Le message que le directeur de la CIA, John Ratcliffe, a porté à La Havane le 15 mai était clair : Cuba doit effectuer des changements fondamentaux avant de voir se fermer une « fenêtre d'opportunité », et l'offre américaine ne restera pas ouverte indéfiniment.
Ainsi l'a analysé le journaliste Miguel Cossío, basé à Miami, dans des déclarations qui approfondissent le sens politique de la réunion secrète entre la CIA et des responsables cubains.
«Le message de John Ratcliffe que la CIA a rendu public par la suite est très simple : vous devez apporter des changements fondamentaux avant que la fenêtre se ferme», a résumé Cossío.
Le journaliste a souligné la manière dont le régime cubain a présenté la rencontre à sa propre presse : comme une réunion tenue « à la demande des États-Unis ».
Pour Cossío, cette narration révèle la posture défensive de La Havane. « C'est moi le problème, mais c'est toi qui m'as demandé la réunion », a-t-il ironisé, paraphrasant le message implicite du gouvernement cubain à son audience intérieure.
Du côté cubain, ont participé le ministre de l'Intérieur Lázaro Alberto Álvarez Casas, le général de brigade Ramón Romero Curbelo —chef de la Direction du Renseignement du MININT— et Raúl Guillermo Rodríguez Castro, connu sous le nom de « El Cangrejo », petit-fils de Raúl Castro.
La réunion a été approuvée, selon le communiqué officiel cubain, par «la haute direction du pays».
Selon Cossío, le message sous-jacent que Ratcliffe aurait transmis à ses interlocuteurs était sans équivoque : Washington mène des enquêtes actives et connaît en détail les opérations du régime.
«Nous avons de nombreuses enquêtes en cours.

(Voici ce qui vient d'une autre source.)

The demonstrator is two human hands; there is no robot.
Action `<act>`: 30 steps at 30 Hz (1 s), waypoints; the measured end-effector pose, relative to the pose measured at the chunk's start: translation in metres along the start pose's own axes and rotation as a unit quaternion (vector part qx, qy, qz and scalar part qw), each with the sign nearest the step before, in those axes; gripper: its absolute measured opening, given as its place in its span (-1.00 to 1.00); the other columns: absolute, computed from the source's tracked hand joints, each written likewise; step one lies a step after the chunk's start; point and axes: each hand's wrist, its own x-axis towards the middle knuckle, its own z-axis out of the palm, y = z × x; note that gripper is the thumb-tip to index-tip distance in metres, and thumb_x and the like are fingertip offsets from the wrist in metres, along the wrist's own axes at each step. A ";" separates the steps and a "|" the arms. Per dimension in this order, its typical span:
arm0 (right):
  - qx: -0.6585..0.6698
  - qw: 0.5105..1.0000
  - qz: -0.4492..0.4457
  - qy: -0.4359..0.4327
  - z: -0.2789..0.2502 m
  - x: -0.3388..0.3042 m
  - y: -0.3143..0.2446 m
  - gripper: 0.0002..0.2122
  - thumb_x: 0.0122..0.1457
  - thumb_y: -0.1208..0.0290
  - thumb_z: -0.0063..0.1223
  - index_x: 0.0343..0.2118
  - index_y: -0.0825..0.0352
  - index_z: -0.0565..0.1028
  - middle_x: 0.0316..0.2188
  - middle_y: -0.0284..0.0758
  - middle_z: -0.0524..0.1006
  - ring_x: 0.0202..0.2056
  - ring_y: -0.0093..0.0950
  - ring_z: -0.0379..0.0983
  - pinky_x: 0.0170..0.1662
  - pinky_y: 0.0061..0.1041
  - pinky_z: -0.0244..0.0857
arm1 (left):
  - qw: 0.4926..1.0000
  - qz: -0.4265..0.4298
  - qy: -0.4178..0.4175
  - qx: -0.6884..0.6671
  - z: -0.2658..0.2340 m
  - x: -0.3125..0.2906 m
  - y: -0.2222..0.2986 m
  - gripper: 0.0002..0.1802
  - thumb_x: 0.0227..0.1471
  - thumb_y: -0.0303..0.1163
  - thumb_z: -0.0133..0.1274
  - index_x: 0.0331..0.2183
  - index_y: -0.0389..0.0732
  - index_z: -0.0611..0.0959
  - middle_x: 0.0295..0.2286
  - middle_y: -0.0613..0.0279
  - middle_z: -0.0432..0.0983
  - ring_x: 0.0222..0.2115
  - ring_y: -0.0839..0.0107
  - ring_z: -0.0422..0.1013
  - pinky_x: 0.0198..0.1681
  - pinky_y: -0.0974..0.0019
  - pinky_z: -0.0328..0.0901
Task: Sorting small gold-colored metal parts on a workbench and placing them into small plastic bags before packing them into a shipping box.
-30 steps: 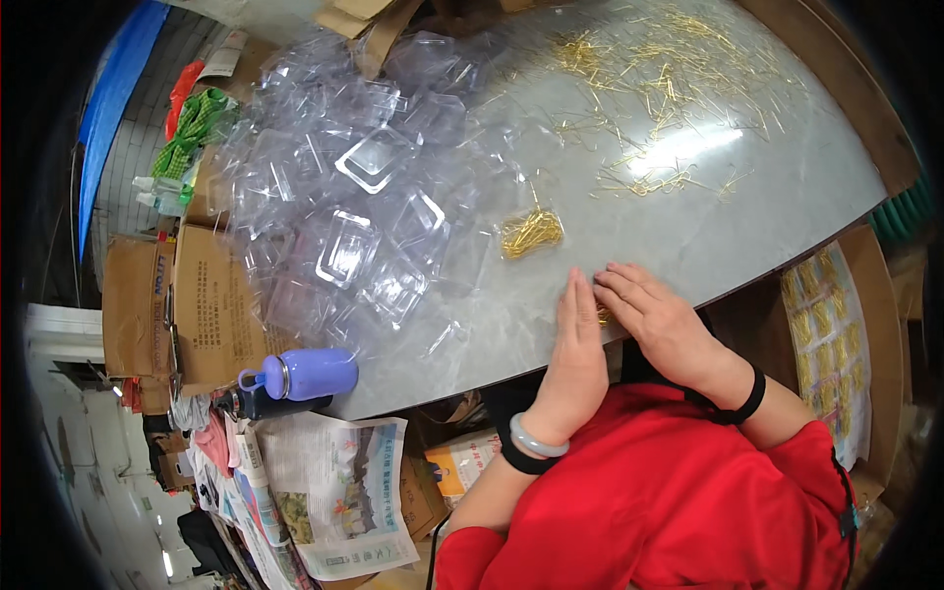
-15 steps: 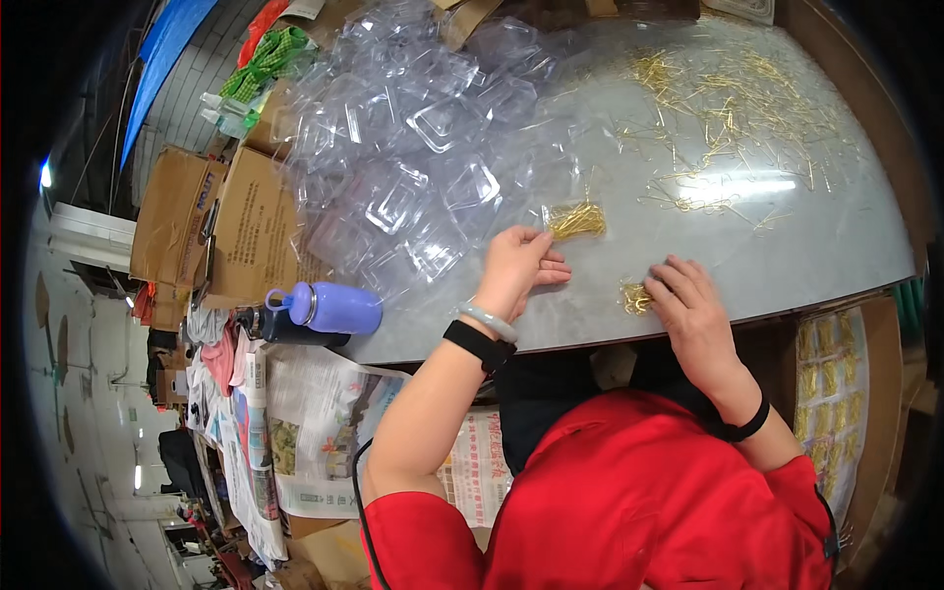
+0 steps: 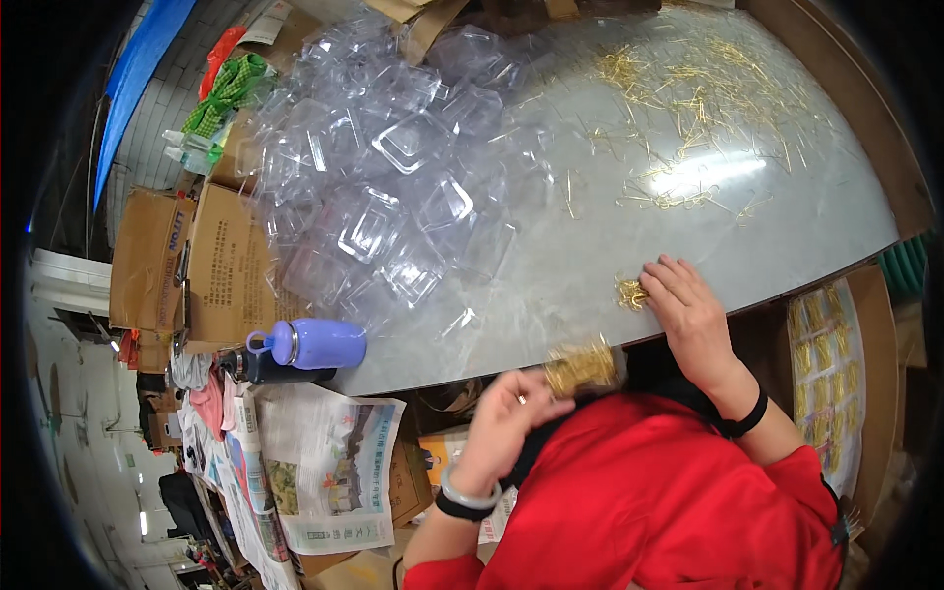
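Holding the pin bundle pinched in the left hand at the counter edge — keep it level; right hand rests flat, gripping nothing, beside loose pins — clear cases lie beyond.

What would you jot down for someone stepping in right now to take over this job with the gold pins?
Left hand: off the table edge, near the chest, holding a bundle of gold pins in its fingertips.
Right hand: flat on the table, fingers on a small pin cluster.
Loose pins: scattered over the far right of the table, unsorted.
Clear plastic boxes: heaped on the far left; I cannot see pins in any of them.
Done: one bundle gathered.
Left, by the look of it: most pins are loose and the boxes look unfilled.
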 end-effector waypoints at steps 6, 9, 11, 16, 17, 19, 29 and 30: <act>0.008 0.999 -0.023 -0.025 0.015 0.009 -0.019 -0.69 0.09 0.61 0.13 -0.06 0.41 0.54 -0.01 -0.18 0.56 0.10 -0.15 0.47 0.23 -0.14 0.31 | 0.990 -0.103 -0.068 -0.061 -0.017 0.004 -0.057 -0.90 0.31 -0.61 -0.07 -0.32 -0.28 0.44 -0.02 0.01 0.42 0.01 0.27 0.46 0.21 0.09 0.38; 0.021 0.998 -0.040 -0.034 0.016 0.011 -0.029 -0.69 0.08 0.61 0.12 -0.07 0.41 0.54 0.00 -0.17 0.56 0.11 -0.15 0.46 0.24 -0.13 0.30 | 0.991 -0.065 -0.074 -0.096 -0.009 0.013 -0.058 -0.89 0.31 -0.61 -0.08 -0.33 -0.27 0.44 -0.09 0.10 0.42 0.00 0.31 0.46 0.22 0.09 0.37; 0.027 0.997 -0.048 -0.053 0.014 0.005 -0.037 -0.69 0.08 0.61 0.12 -0.07 0.41 0.54 0.00 -0.17 0.57 0.11 -0.15 0.46 0.24 -0.13 0.30 | 0.989 -0.055 -0.071 -0.116 -0.007 0.015 -0.063 -0.89 0.31 -0.61 -0.09 -0.32 -0.26 0.44 -0.13 0.14 0.42 0.01 0.32 0.45 0.24 0.08 0.36; 0.072 0.981 -0.127 -0.129 -0.008 -0.023 -0.058 -0.65 0.04 0.57 0.16 -0.05 0.41 0.56 0.04 -0.12 0.55 0.13 -0.15 0.46 0.24 -0.15 0.32 | 0.987 -0.016 -0.089 -0.133 -0.002 0.011 -0.062 -0.92 0.32 -0.62 -0.10 -0.30 -0.28 0.43 -0.04 0.07 0.42 0.06 0.26 0.43 0.26 0.05 0.34; 0.081 0.980 -0.127 -0.132 -0.008 -0.026 -0.058 -0.66 0.07 0.57 0.17 -0.04 0.40 0.55 0.05 -0.12 0.55 0.14 -0.14 0.46 0.25 -0.14 0.32 | 0.986 -0.007 -0.094 -0.138 0.000 0.009 -0.061 -0.92 0.32 -0.62 -0.11 -0.29 -0.29 0.43 -0.02 0.06 0.42 0.07 0.25 0.43 0.26 0.05 0.33; 0.097 0.978 -0.128 -0.135 -0.007 -0.028 -0.057 -0.68 0.12 0.58 0.17 -0.02 0.40 0.55 0.06 -0.13 0.54 0.15 -0.13 0.45 0.26 -0.11 0.31 | 0.989 -0.002 -0.087 -0.123 0.002 0.004 -0.059 -0.94 0.32 -0.61 -0.10 -0.28 -0.30 0.43 0.00 0.03 0.41 0.08 0.23 0.42 0.25 0.05 0.34; 0.133 0.990 -0.041 -0.008 0.002 0.017 -0.049 -0.71 0.15 0.55 0.19 -0.05 0.41 0.55 0.03 -0.15 0.56 0.12 -0.09 0.46 0.19 -0.11 0.36 | 0.970 0.214 -0.003 0.118 0.031 0.041 -0.018 -0.90 0.33 -0.53 -0.06 -0.18 -0.36 0.40 -0.09 0.03 0.46 -0.02 0.36 0.47 0.07 0.23 0.47; 0.139 0.990 -0.021 0.004 0.014 0.020 -0.045 -0.72 0.15 0.55 0.18 -0.05 0.41 0.55 0.03 -0.15 0.56 0.12 -0.09 0.46 0.20 -0.11 0.36 | 0.961 0.191 0.046 0.194 0.037 0.044 -0.010 -0.86 0.31 -0.50 0.00 -0.17 -0.36 0.43 -0.19 0.02 0.51 -0.14 0.30 0.51 -0.11 0.26 0.48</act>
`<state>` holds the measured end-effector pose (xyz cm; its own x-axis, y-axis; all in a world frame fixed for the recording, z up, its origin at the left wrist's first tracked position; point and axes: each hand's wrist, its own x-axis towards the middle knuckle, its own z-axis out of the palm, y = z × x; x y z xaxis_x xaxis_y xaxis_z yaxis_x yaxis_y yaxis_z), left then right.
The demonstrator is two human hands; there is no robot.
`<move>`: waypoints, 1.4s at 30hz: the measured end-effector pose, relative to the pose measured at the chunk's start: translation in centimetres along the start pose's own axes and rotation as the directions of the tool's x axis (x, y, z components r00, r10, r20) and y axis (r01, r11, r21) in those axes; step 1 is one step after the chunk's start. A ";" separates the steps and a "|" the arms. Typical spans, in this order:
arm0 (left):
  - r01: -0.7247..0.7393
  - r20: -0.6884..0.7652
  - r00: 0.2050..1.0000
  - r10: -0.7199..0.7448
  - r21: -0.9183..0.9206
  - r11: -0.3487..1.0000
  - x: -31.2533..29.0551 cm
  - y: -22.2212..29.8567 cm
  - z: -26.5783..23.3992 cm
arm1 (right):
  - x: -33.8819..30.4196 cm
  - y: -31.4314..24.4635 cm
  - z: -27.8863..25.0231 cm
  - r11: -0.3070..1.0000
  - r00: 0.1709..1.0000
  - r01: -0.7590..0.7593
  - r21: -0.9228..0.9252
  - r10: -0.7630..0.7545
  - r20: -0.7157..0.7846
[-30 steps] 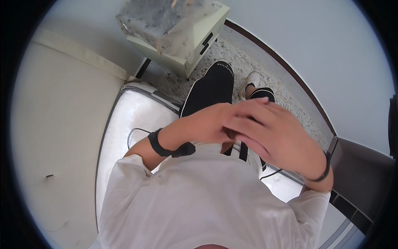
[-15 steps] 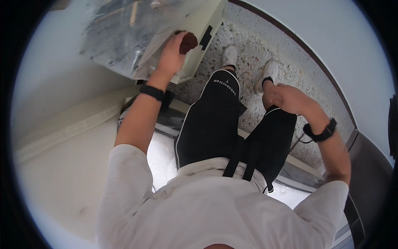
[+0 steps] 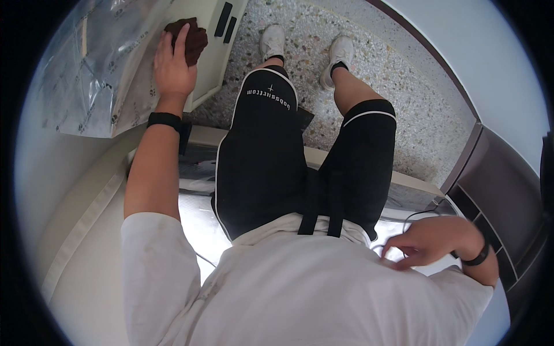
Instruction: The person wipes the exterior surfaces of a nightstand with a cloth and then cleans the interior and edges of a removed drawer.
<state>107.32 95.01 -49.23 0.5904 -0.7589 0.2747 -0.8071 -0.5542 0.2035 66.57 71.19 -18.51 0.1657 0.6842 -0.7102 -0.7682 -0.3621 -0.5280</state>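
Your left hand (image 3: 172,68) is pressing flat on a dark brown cloth (image 3: 189,38), fingers spread over it, at the near edge of the cream cabinet top (image 3: 203,69), just beside the clear plastic sheet (image 3: 86,69). Looks like you're wiping mid-stroke. Your right hand (image 3: 430,242) is holding nothing, fingers loosely curled and touching the hem of your white shirt (image 3: 300,288). Next move likely calls for even pressure while keeping the cloth off the plastic.

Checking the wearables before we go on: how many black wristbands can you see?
2. One black wristband sits on the left wrist, behind the left hand resting on a brown cloth. The other wristband is on the right wrist, by the right hand at the white shirt.
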 end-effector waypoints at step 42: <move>0.025 -0.027 0.999 -0.024 0.005 1.000 0.2 -0.9 -0.1 | 26.5 1.3 -37.0 0.672 0.614 0.551 0.495 0.076 -0.786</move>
<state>108.19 95.36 -49.26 0.6098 -0.7356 0.2949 -0.7923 -0.5744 0.2057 92.81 65.41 -55.23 0.5294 -0.1050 -0.8418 -0.7313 0.4465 -0.5156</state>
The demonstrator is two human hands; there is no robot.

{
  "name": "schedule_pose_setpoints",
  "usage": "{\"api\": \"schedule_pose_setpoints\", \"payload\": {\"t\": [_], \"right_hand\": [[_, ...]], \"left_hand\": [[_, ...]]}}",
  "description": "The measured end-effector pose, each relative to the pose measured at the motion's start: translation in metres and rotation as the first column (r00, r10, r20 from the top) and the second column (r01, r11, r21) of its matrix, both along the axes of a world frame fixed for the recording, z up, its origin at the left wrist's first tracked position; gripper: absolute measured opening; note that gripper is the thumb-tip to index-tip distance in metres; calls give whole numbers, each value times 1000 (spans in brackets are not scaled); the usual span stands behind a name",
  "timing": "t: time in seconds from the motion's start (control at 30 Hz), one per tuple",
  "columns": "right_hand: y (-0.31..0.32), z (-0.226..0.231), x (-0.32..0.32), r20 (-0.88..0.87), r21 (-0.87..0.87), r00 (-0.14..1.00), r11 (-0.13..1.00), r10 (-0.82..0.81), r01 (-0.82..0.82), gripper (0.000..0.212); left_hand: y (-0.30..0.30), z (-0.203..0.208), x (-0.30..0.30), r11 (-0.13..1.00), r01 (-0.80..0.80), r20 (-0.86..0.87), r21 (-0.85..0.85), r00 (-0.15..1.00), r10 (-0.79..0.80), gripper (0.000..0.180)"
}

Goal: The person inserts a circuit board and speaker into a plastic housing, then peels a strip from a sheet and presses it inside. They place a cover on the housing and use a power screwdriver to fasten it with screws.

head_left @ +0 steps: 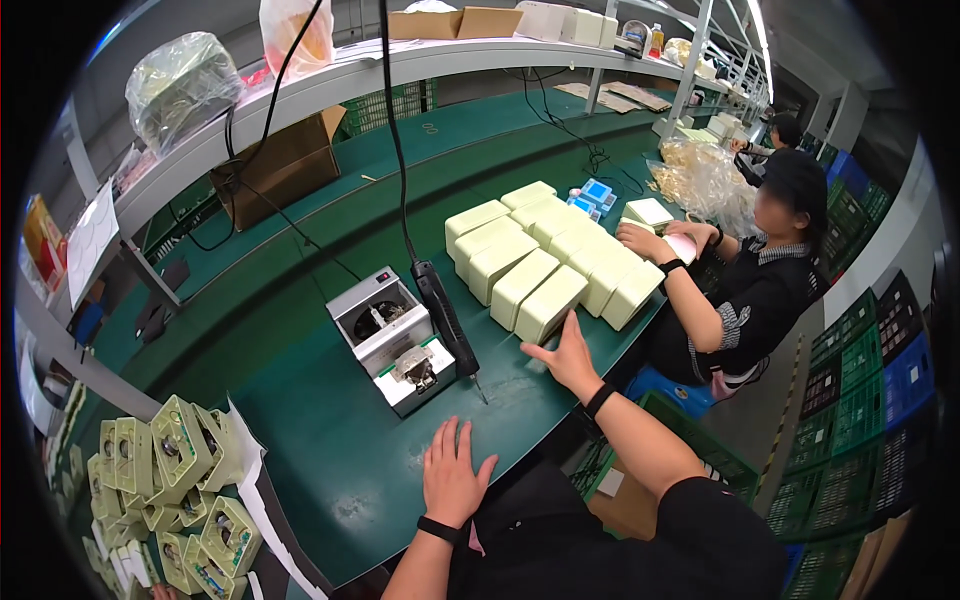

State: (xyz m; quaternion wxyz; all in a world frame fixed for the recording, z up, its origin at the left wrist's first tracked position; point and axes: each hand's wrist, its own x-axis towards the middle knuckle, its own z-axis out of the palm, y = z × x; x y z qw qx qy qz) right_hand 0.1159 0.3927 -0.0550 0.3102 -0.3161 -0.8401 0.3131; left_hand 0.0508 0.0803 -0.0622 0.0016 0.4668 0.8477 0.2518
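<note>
My left hand (455, 478) rests on the green tabletop (340, 470) with its fingers stretched out and holds nothing. My right hand (570, 360) is at the front corner of the nearest pale-green plastic box (552, 304), thumb and fingers apart. Its fingertips are at the box's edge; whether they press on it I cannot tell. This box stands at the near end of several like it, set close together in rows. Between my hands and the machine, a black electric screwdriver (446, 318) hangs from a cable, tip down. Left of it stands a grey screw feeder (385, 335).
Open pale-green housings (180, 445) with parts inside are piled at the lower left. A co-worker (770, 240) on the right handles a similar box. Beyond the rows lie small blue devices (592, 197) and a clear plastic bag (710, 180). A shelf (450, 62) runs overhead.
</note>
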Motion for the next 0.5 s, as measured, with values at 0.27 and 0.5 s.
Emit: {"api": "schedule_pose_setpoints", "payload": {"t": [0.27, 0.5], "right_hand": [[-9, 4, -25, 209, 10, 969, 992, -128, 129, 109], [14, -9, -21, -16, -295, 999, 955, -30, 24, 90]], "left_hand": [[-4, -3, -2, 1000, -22, -22, 18, 999, 23, 70], [4, -2, 7, 999, 1, -23, 32, 1000, 0, 69]]}}
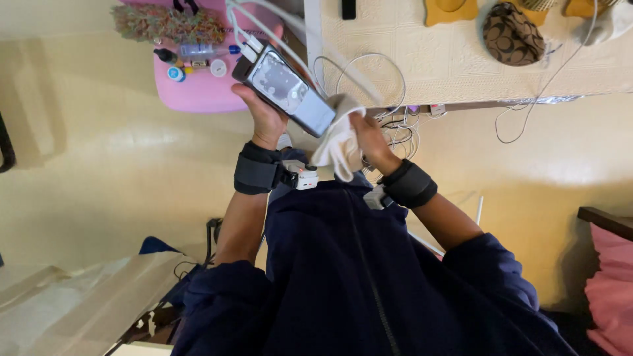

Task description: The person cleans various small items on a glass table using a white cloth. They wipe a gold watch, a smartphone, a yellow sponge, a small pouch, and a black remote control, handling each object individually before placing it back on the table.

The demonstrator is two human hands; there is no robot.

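Item: power bank, grey, gripped in my left hand above the floor, two white cables plugged in. My right hand presses a white cloth against its end. Risk — wiping could tug the cables loose, or slip the bank from my grip.

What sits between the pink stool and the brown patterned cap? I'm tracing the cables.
In the head view, white cables, the grey power bank in the left hand, and cream tabletop.
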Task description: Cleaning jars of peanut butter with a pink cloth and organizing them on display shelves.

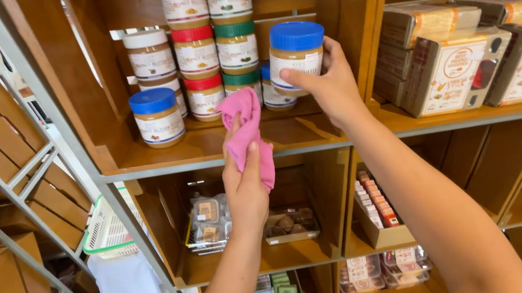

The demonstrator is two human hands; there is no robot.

Nous le savons bien : ce qui se passe, qui sont nos véritables ennemis, ceux à qui vous avez accordé refuge», a paraphrasé le journaliste.
Parmi les activités que les États-Unis attribuent au régime cubain, Cossío a mentionné fraude à Medicare, blanchiment d'argent et trafic d'êtres humains, en plus du trafic de drogue dans le passé.
Mais la préoccupation principale de Washington, selon l'analyste, va au-delà : ce sont les opérations de la Chine et de la Russie sur le territoire cubain et le refuge que l'île offre aux fugitifs de la justice américaine.
«Je ne parle plus seulement des réfugiés fuyant la justice américaine qui ont trouvé refuge à Cuba, mais aussi des opérations de la Chine et de la Russie sur le territoire cubain, ce qui préoccupe effectivement les États-Unis», a affirmé Cossío.
Le journaliste a également expliqué pourquoi la CIA a décidé de publier les photos de la rencontre, ce qui est inhabituel dans ce genre d'opérations. Cossío estime qu'exposer le visage du chef des services de renseignement cubains était un message délibéré : Washington sait exactement avec qui il traite. « John Ratcliffe n'a aucun problème à apparaître sur une photo ni à marcher dans un couloir du Capitole », a-t-il souligné.
Cossío a été le premier à identifier publiquement Romero Curbelo depuis l'exil. Il l'a classé comme le numéro 10 dans sa «baraja castrista», un jeu de cartes créé en 2021 — après les manifestations du 11J — pour faire connaître les visages du pouvoir à Cuba, inspiré de celui utilisé par les États-Unis avec le régime de Saddam Hussein en 2003.
Concernant la capacité réelle du espionnage cubain, Cossío a été clair : « La technologie a largement dépassé l'activité de l'espionnage. Cuba est restée très en arrière. Malgré cela, elle ne constitue plus aujourd'hui une menace militaire pour les États-Unis, mais bien une menace pour le renseignement, pour la sécurité nationale. »
L'analyste a également souligné que depuis février de cette année, le Commandement Sud a intensifié les vols de collecte d'informations électroniques et de surveillance sur l'île, ce qui renforce l'idée que la pression de Washington sur Cuba n'est pas seulement diplomatique, mais aussi d'intelligence active.
La réunion a lieu à un moment où le régime traverse six crises simultanées, parmi lesquelles une grave crise énergétique ayant entraîné deux effondrements complets du système électrique national en mars 2026, et une crise économique sans issue visible.
La fenêtre mentionnée par Ratcliffe, selon Cossío, ne restera pas ouverte indéfiniment.